WORK REQUIRED: Transcribe the records below exactly, from their first line through the line containing "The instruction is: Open". Omit every line after it.

Excerpts from a dataset
· · ·

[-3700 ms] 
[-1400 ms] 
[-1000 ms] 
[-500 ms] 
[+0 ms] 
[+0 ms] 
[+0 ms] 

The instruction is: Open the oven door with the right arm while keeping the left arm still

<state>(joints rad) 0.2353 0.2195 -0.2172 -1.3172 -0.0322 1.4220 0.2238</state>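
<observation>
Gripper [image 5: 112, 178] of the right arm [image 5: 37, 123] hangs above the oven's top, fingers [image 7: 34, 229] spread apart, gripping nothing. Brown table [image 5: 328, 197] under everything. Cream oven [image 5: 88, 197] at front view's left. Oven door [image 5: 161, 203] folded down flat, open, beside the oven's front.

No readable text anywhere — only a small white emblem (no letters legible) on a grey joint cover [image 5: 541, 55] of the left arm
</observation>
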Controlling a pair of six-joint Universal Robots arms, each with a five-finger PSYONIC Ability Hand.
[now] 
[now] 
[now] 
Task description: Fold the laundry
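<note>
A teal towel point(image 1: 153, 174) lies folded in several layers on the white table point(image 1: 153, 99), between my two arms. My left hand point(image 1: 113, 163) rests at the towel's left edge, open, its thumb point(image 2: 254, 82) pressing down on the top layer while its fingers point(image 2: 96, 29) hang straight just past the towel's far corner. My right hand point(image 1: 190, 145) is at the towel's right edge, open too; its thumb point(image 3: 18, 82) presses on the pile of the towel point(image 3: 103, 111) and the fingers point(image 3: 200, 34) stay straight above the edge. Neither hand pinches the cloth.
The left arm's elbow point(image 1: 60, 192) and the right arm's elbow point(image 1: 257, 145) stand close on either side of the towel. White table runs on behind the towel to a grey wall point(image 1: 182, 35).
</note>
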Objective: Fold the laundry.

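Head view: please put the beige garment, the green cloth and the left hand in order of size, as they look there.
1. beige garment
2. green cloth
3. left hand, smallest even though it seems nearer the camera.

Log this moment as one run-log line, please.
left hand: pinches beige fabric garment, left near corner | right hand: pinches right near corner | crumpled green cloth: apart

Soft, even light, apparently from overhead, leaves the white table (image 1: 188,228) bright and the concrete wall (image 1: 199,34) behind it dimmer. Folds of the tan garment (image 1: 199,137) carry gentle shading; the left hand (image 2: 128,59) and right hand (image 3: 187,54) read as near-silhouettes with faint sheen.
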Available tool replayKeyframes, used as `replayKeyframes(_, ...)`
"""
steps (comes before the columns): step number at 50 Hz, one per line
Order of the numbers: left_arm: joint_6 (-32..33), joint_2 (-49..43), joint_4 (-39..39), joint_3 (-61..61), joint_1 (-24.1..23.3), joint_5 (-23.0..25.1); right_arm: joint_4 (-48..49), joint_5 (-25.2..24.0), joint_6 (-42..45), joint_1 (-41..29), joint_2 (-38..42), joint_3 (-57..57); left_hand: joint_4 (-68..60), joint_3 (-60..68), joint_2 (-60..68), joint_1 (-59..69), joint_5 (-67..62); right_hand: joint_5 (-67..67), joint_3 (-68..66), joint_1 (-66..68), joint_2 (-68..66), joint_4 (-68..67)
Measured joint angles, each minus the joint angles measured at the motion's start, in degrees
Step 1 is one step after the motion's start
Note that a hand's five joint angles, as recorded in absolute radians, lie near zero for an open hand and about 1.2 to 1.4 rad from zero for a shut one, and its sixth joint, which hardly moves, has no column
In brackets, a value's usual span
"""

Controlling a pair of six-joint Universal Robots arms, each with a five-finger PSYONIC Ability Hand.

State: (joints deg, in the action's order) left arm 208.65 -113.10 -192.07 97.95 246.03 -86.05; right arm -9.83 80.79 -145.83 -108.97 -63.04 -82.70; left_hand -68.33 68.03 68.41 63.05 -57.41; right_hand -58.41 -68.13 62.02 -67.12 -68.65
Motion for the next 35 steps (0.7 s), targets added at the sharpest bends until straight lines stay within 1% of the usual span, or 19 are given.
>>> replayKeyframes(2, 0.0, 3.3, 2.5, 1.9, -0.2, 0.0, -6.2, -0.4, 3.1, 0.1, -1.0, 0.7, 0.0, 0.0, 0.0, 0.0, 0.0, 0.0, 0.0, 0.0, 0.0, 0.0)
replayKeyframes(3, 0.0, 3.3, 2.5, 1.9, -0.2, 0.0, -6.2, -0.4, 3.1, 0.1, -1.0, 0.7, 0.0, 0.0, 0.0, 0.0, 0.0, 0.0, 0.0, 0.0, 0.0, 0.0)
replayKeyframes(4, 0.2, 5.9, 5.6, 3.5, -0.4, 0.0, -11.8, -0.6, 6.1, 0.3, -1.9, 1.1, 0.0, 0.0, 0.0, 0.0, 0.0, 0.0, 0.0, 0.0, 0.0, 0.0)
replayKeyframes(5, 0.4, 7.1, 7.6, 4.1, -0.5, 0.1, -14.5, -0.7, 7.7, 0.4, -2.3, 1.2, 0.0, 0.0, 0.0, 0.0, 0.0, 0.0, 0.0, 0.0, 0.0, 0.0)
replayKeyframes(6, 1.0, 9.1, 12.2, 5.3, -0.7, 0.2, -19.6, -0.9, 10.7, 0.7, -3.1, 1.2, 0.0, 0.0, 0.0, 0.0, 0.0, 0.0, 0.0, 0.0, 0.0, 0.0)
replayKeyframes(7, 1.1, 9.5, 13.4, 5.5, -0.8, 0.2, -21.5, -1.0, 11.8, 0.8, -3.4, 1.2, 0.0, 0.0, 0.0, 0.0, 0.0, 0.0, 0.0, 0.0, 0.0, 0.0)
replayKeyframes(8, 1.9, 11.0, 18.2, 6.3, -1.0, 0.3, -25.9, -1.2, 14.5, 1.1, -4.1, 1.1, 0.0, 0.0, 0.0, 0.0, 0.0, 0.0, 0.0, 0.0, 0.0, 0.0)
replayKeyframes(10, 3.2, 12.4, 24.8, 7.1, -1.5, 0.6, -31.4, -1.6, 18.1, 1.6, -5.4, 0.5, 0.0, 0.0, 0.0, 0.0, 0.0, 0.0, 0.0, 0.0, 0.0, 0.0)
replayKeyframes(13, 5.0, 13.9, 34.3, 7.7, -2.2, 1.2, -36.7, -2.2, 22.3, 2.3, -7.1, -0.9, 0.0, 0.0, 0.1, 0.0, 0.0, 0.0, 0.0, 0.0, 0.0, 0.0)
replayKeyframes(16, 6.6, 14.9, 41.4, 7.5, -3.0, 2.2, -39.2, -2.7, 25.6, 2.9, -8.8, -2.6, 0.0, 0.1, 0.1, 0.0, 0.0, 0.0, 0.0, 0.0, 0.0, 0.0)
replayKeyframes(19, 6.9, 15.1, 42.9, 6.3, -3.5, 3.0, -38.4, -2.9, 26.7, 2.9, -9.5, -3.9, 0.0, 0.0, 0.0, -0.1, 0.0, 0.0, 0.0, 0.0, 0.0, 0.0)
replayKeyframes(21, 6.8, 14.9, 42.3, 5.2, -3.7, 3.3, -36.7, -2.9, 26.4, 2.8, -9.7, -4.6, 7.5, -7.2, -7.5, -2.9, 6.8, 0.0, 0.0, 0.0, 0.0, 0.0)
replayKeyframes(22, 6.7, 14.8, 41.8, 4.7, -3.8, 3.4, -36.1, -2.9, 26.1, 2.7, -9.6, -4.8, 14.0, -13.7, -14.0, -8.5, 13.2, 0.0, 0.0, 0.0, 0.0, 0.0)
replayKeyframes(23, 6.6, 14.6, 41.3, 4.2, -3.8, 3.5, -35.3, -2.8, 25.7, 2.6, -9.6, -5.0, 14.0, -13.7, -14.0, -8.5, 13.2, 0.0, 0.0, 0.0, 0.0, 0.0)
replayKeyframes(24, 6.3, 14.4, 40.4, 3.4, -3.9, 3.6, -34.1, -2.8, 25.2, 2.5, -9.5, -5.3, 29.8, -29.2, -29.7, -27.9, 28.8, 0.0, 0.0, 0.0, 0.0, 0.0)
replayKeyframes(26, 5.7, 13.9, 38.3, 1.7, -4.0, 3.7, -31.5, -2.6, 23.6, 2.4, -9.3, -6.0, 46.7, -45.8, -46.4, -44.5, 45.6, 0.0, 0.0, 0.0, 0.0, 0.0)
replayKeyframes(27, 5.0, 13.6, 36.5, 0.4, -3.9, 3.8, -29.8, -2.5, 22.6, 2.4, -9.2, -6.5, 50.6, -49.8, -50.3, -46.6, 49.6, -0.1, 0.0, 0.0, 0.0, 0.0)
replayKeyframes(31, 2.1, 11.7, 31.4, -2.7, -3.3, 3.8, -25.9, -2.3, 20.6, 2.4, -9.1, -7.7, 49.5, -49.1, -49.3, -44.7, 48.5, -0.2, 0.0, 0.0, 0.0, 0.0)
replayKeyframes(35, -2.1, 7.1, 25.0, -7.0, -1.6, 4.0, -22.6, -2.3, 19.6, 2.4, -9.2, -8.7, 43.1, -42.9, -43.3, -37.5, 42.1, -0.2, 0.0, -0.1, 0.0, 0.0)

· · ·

ANSWER AREA:
[-3700 ms] 
[-1400 ms] 
[-1000 ms] 
[-500 ms] 
[+0 ms] 
[+0 ms] 
[+0 ms] 

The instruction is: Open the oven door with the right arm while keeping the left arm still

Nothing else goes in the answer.